Work required = Among the entries below, one stretch runs from the line that contains "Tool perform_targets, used" through the line that contains "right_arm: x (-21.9". Repeat that stretch exactly, ends included, and only that.

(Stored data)
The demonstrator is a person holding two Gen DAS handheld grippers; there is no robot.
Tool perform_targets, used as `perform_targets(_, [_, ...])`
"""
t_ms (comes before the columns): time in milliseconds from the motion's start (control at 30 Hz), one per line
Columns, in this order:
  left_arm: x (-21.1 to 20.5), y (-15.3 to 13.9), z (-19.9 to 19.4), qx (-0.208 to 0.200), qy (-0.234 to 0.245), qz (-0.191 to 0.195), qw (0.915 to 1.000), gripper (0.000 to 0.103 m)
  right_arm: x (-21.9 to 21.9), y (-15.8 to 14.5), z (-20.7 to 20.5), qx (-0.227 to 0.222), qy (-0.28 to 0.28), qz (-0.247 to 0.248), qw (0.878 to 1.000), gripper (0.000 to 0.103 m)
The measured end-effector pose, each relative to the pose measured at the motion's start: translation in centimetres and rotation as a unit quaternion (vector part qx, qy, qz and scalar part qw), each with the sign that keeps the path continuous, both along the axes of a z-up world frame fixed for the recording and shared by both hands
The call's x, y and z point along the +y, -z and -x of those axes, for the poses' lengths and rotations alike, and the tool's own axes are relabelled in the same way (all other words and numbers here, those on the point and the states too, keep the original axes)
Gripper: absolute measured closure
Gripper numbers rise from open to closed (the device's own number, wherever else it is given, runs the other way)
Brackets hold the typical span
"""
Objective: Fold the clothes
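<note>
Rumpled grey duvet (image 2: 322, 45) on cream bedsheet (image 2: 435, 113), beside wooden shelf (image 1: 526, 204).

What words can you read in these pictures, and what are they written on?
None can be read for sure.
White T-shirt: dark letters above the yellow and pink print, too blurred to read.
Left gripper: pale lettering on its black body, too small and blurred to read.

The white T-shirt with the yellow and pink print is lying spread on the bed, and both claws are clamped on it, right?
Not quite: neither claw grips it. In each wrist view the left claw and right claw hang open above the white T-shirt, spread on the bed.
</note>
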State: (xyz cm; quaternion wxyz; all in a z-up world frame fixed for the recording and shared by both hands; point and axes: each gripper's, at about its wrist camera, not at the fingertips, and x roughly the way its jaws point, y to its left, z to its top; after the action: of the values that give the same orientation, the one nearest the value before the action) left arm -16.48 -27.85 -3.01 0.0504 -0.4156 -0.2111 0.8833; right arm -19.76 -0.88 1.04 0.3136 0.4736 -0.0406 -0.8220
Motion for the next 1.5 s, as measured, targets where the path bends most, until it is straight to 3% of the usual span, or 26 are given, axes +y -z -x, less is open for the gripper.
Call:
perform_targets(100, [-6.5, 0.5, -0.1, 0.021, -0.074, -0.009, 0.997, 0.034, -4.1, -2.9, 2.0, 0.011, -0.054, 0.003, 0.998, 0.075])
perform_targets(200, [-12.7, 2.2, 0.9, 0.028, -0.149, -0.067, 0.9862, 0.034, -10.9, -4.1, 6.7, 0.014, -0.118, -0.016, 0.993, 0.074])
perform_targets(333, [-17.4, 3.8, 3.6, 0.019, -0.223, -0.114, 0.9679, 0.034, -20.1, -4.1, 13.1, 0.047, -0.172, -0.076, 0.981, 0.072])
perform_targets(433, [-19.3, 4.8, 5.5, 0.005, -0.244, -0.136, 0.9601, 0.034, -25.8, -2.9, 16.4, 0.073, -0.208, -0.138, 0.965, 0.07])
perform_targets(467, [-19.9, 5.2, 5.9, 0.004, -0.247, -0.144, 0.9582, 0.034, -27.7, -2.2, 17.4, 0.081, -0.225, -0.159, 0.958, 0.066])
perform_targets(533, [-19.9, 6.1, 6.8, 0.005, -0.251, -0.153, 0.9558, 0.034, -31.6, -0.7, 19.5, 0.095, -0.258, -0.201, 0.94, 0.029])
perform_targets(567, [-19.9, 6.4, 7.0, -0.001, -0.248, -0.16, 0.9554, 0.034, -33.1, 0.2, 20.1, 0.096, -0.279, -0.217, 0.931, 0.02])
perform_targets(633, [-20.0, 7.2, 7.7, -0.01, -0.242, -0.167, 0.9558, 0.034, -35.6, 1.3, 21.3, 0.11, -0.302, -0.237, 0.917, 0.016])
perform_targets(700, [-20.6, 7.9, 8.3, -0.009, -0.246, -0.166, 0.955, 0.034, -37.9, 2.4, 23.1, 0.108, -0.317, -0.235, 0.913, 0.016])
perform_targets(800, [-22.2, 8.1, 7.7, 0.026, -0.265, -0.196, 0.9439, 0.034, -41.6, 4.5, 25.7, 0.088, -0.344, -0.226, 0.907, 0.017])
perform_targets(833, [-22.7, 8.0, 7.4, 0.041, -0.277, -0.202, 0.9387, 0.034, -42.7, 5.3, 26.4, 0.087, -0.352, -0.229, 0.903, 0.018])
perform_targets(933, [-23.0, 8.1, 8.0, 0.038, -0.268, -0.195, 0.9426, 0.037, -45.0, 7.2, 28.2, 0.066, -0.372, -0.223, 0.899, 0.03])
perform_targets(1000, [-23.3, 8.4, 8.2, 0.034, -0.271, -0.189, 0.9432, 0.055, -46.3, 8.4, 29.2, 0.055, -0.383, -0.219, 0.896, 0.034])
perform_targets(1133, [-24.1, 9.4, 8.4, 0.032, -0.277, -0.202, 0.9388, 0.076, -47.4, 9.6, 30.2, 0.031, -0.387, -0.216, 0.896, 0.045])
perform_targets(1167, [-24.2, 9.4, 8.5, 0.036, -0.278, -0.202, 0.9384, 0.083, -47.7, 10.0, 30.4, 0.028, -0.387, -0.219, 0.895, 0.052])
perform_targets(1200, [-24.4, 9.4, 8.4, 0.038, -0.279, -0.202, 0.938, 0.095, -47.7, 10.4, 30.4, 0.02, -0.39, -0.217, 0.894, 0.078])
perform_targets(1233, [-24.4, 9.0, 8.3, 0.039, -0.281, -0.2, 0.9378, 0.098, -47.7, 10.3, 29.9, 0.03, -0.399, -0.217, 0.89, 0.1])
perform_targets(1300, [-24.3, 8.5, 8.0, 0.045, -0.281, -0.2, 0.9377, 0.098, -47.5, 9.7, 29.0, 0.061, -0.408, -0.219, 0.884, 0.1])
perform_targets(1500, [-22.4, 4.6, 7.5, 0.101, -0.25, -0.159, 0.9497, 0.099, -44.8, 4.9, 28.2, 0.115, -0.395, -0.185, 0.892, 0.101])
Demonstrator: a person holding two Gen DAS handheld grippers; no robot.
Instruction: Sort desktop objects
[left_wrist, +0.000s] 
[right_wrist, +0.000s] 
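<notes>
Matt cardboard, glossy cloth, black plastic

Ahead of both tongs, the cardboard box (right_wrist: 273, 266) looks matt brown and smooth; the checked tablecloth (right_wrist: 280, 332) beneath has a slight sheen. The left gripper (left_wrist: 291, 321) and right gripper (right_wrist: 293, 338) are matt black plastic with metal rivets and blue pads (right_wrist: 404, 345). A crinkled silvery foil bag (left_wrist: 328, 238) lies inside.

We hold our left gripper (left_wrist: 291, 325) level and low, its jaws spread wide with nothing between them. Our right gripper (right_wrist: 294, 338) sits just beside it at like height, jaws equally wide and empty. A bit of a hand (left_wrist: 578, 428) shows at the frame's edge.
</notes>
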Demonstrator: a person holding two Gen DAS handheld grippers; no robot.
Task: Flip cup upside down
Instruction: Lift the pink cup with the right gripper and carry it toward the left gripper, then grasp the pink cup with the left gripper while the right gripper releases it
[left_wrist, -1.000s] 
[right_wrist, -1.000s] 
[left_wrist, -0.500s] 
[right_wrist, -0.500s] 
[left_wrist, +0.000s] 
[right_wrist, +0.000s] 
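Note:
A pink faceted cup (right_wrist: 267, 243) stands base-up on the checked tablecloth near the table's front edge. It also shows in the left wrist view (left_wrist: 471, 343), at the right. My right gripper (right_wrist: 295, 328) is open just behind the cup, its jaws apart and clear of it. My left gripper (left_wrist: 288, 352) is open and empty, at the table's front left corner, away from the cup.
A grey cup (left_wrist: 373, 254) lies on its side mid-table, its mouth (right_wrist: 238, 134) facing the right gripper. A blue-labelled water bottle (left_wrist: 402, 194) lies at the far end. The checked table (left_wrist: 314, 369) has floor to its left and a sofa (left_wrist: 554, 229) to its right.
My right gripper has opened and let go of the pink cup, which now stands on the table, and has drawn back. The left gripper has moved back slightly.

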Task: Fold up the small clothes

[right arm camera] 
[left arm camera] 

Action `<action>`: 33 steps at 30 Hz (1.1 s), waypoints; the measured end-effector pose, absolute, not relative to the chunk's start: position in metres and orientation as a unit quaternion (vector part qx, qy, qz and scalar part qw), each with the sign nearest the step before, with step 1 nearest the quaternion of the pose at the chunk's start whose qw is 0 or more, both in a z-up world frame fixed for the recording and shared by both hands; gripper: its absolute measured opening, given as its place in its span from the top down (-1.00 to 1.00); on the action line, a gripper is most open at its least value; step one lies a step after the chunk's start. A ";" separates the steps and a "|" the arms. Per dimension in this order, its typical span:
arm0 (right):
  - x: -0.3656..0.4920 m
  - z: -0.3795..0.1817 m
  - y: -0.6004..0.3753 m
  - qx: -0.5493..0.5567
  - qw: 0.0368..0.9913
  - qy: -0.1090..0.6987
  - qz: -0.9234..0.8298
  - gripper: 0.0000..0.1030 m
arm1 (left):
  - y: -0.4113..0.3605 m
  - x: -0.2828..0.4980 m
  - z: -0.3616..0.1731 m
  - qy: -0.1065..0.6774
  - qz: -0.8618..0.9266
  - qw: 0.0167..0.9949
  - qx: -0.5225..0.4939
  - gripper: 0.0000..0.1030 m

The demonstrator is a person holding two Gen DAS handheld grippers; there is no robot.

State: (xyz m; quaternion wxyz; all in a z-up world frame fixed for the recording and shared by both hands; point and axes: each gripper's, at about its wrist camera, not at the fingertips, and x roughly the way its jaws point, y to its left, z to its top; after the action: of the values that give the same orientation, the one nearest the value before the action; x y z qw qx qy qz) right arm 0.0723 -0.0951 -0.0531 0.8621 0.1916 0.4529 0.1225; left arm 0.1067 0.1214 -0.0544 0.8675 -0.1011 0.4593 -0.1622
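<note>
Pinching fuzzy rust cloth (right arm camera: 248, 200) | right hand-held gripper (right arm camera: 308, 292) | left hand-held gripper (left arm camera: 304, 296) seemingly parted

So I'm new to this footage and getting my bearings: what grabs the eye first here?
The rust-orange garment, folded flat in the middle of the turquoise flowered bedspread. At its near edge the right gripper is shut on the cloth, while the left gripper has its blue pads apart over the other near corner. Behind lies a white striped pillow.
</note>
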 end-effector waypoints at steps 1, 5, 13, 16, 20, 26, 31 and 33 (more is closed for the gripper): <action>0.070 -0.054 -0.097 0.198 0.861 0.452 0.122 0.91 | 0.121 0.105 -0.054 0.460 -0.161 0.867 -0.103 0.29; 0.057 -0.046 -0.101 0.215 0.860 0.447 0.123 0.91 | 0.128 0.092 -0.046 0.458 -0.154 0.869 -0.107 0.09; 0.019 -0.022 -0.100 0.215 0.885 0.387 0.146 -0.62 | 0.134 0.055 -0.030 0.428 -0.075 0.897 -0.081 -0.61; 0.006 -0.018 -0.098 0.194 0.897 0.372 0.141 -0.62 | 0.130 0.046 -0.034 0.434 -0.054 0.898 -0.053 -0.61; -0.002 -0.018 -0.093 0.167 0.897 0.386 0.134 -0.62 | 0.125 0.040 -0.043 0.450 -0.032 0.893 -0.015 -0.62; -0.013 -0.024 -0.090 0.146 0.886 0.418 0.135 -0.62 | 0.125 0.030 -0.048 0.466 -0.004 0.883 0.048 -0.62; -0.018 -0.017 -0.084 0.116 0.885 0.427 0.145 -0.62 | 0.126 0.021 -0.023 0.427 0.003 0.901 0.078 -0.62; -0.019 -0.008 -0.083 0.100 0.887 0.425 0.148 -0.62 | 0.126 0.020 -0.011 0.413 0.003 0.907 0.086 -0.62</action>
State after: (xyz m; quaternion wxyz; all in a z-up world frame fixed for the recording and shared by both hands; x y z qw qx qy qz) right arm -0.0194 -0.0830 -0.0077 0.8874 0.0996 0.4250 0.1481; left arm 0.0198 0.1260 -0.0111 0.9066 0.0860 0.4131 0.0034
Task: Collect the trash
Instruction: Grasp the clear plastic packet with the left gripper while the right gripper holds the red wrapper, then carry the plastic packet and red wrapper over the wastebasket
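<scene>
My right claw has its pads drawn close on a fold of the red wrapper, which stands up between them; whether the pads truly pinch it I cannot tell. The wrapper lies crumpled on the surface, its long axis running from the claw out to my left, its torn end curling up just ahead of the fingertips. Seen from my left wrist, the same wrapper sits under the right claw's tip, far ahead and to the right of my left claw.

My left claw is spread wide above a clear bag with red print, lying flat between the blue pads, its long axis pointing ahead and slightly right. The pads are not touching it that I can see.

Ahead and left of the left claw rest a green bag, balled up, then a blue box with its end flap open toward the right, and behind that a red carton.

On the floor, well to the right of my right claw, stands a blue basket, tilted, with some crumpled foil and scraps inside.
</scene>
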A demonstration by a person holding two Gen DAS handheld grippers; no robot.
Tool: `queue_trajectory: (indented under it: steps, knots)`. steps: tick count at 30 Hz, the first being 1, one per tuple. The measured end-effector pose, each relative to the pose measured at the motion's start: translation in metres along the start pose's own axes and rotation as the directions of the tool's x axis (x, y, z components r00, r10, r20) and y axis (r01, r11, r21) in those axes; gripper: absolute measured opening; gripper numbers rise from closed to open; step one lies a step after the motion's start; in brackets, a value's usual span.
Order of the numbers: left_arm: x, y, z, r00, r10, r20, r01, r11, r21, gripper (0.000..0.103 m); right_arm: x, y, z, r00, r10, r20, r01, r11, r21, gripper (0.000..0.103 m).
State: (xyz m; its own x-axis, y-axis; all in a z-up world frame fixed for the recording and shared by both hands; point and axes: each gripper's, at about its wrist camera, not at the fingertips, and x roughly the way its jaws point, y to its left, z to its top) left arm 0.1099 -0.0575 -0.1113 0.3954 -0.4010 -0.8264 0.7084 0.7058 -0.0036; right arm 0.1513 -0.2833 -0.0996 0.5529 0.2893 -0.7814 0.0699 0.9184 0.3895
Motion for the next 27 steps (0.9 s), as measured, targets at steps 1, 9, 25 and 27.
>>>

Task solution =
Tool perform_targets, used as `perform_targets(_, [_, ...])`
"""
t_ms (comes before the columns): time in milliseconds from the motion's start (control at 30 Hz), one per line
Columns, in this order:
  left_arm: x (-21.1 to 20.5), y (-15.3 to 13.9), z (-19.9 to 19.4), qx (-0.208 to 0.200), qy (-0.234 to 0.245), qz (-0.191 to 0.195), qw (0.915 to 1.000), gripper (0.000 to 0.103 m)
  right_arm: x (-21.9 to 21.9), y (-15.8 to 14.5), z (-20.7 to 20.5), qx (-0.227 to 0.222), qy (-0.28 to 0.28), qz (-0.247 to 0.248), qw (0.878 to 1.000), gripper (0.000 to 0.103 m)

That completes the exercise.